From: NeilBrown <neilb@suse.de>
To: linux-raid@vger.kernel.org
Subject: [PATCH 15/18] md: hopefully enable suspend/resume of md devices.
Date: Thu, 12 Feb 2009 14:10:11 +1100 [thread overview]
Message-ID: <20090212031011.23983.37119.stgit@notabene.brown> (raw)
In-Reply-To: <20090212031009.23983.14496.stgit@notabene.brown>
---
drivers/md/md.c | 79 ++++++++++++++++++++++++++++++++++++---------
include/linux/raid/md_k.h | 2 +
2 files changed, 66 insertions(+), 15 deletions(-)
diff --git a/drivers/md/md.c b/drivers/md/md.c
index cbe0f20..0e0e1ff 100644
--- a/drivers/md/md.c
+++ b/drivers/md/md.c
@@ -202,12 +202,68 @@ static DEFINE_SPINLOCK(all_mddevs_lock);
)
-static int md_fail_request(struct request_queue *q, struct bio *bio)
+/* Rather than calling directly into the personality make_request function,
+ * IO requests come here first so that we can check if the device is
+ * being suspended pending a reconfiguration.

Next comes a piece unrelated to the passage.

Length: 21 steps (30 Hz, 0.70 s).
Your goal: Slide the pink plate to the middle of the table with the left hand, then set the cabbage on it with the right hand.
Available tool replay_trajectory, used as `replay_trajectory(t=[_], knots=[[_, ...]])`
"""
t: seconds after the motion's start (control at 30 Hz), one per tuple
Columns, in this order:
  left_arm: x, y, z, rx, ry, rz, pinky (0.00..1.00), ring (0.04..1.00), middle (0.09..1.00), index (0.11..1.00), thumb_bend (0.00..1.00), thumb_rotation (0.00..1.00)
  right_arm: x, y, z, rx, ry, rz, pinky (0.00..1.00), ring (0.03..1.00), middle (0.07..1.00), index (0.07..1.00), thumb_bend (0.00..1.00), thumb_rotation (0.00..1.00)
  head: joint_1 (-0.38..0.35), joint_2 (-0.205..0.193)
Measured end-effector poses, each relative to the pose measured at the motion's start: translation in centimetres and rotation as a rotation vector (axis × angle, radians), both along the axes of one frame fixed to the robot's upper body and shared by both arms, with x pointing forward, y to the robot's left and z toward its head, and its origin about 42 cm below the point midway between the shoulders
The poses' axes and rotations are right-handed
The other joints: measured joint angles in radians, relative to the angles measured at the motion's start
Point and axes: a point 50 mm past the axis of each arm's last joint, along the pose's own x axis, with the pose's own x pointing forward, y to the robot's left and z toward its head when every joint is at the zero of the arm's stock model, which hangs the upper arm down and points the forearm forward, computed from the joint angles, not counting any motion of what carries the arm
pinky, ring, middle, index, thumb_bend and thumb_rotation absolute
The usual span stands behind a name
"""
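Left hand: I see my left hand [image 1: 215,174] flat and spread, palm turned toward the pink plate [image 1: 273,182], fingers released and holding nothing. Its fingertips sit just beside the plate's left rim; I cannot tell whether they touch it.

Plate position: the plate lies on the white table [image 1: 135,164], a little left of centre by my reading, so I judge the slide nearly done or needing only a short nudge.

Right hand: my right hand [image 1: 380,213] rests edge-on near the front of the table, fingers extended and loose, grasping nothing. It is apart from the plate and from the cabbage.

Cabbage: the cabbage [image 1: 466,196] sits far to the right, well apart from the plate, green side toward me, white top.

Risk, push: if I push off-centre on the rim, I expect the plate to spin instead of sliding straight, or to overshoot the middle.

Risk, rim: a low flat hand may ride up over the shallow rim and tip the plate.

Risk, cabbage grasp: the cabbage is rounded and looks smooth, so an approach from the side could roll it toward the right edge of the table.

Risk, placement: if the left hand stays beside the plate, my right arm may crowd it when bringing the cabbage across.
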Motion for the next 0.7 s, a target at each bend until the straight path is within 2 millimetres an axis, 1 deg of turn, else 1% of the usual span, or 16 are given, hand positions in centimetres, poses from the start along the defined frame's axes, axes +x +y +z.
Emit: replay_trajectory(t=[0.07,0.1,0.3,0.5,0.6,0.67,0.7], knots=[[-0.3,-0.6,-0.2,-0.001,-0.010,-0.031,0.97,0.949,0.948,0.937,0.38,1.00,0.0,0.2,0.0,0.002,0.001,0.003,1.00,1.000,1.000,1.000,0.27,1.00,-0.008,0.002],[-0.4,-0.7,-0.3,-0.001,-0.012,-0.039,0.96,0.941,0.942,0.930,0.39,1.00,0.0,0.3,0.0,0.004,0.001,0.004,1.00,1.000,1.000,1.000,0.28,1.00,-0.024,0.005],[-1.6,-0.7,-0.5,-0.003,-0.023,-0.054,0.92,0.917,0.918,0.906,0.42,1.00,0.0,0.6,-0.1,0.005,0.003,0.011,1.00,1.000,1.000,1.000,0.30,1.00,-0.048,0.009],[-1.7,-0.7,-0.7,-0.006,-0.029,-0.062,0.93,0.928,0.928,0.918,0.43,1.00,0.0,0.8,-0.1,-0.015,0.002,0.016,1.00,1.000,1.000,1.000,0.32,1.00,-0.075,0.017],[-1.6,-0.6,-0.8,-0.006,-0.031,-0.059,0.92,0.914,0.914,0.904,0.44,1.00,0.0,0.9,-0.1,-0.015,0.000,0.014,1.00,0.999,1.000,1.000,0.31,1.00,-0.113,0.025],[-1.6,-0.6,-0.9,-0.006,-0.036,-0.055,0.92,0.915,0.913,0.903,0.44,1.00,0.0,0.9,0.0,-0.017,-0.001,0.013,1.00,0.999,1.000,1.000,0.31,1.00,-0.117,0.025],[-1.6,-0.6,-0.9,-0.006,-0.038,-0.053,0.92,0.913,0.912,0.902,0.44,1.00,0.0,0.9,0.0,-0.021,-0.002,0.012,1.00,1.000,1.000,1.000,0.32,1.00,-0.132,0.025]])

+ * We hold a refcount over the call to ->make_request. By the time that
+ * call has finished, the bio has been linked into some internal structure
+ * and so is visible to ->quiesce(), so we don't need the refcount any more.
+ */
+static int md_make_request(struct request_queue *q, struct bio *bio)
{
- bio_io_error(bio);
- return 0;
+ mddev_t *mddev = q->queuedata;
+ int rv;
+ if (mddev == NULL || mddev->pers == NULL) {
+ bio_io_error(bio);
+ return 0;
+ }
+ rcu_read_lock();
+ if (mddev->suspended) {
+ DEFINE_WAIT(__wait);
+ for(;;) {
+ prepare_to_wait(&mddev->sb_wait, &__wait,
+ TASK_UNINTERRUPTIBLE);
+ if (!mddev->suspended)
+ break;
+ rcu_read_unlock();
+ schedule();
+ rcu_read_lock();
+ }
+ finish_wait(&mddev->sb_wait, &__wait);
+ }
+ atomic_inc(&mddev->active_io);
+ rcu_read_unlock();
+ rv = mddev->pers->make_request(q, bio);
+ if (atomic_dec_and_test(&mddev->active_io) && mddev->suspended)

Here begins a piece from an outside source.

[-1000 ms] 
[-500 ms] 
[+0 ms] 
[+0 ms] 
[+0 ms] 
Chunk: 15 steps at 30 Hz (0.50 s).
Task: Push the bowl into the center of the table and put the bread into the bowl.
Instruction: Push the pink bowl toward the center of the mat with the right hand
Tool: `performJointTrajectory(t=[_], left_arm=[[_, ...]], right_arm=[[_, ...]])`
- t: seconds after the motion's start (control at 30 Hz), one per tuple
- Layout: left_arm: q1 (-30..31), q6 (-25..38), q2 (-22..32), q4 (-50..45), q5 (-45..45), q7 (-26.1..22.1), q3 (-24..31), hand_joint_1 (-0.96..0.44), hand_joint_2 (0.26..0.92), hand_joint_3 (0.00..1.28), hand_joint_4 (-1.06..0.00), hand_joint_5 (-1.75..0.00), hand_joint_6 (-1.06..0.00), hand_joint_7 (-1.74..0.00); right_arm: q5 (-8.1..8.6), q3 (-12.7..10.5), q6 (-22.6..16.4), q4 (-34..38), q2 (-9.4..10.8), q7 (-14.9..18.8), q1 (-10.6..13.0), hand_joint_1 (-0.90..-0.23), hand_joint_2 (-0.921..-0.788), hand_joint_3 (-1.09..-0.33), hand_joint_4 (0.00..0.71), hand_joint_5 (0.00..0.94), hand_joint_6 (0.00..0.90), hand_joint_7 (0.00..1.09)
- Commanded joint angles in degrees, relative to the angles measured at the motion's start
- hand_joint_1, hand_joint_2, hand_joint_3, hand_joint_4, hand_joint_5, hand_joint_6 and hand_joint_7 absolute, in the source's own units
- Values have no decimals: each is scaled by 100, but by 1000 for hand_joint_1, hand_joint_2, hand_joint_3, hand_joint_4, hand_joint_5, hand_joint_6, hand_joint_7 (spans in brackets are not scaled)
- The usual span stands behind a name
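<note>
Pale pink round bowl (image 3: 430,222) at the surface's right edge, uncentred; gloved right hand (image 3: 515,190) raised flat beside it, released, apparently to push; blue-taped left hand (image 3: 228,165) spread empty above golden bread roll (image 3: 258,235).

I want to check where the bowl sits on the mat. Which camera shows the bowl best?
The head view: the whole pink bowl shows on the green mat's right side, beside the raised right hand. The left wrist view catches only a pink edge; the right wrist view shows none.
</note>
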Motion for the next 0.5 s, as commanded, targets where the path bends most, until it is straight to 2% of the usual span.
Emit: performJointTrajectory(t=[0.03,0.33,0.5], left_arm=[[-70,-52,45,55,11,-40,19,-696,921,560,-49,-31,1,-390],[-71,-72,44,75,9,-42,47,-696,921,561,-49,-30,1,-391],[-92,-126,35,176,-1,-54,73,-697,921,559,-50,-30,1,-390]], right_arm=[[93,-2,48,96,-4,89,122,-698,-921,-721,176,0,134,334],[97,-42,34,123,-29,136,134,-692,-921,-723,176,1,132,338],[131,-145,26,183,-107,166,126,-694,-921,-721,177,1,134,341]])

+ wake_up(&mddev->sb_wait);
+
+ return rv;
}
+static void mddev_suspend(mddev_t *mddev)
+{
+ BUG_ON(mddev->suspended);
+ mddev->suspended = 1;
+ synchronize_rcu();
+ wait_event(mddev->sb_wait, atomic_read(&mddev->active_io) == 0);
+ mddev->pers->quiesce(mddev, 1);
+ md_unregister_thread(mddev->thread);
+ mddev->thread = NULL;
+ /* we now know that no code is executing in the personality module,
+ * except possibly the tail end of a ->bi_end_io function, but that
+ * is certain to complete before the module has a chance to get
+ * unloaded
+ */
+}
+
+static void mddev_resume(mddev_t *mddev)
+{
+ mddev->suspended = 0;
+ wake_up(&mddev->sb_wait);
+ mddev->pers->quiesce(mddev, 0);
+}
+
+
static inline mddev_t *mddev_get(mddev_t *mddev)
{
atomic_inc(&mddev->active);
@@ -315,6 +371,7 @@ static mddev_t * mddev_find(dev_t unit)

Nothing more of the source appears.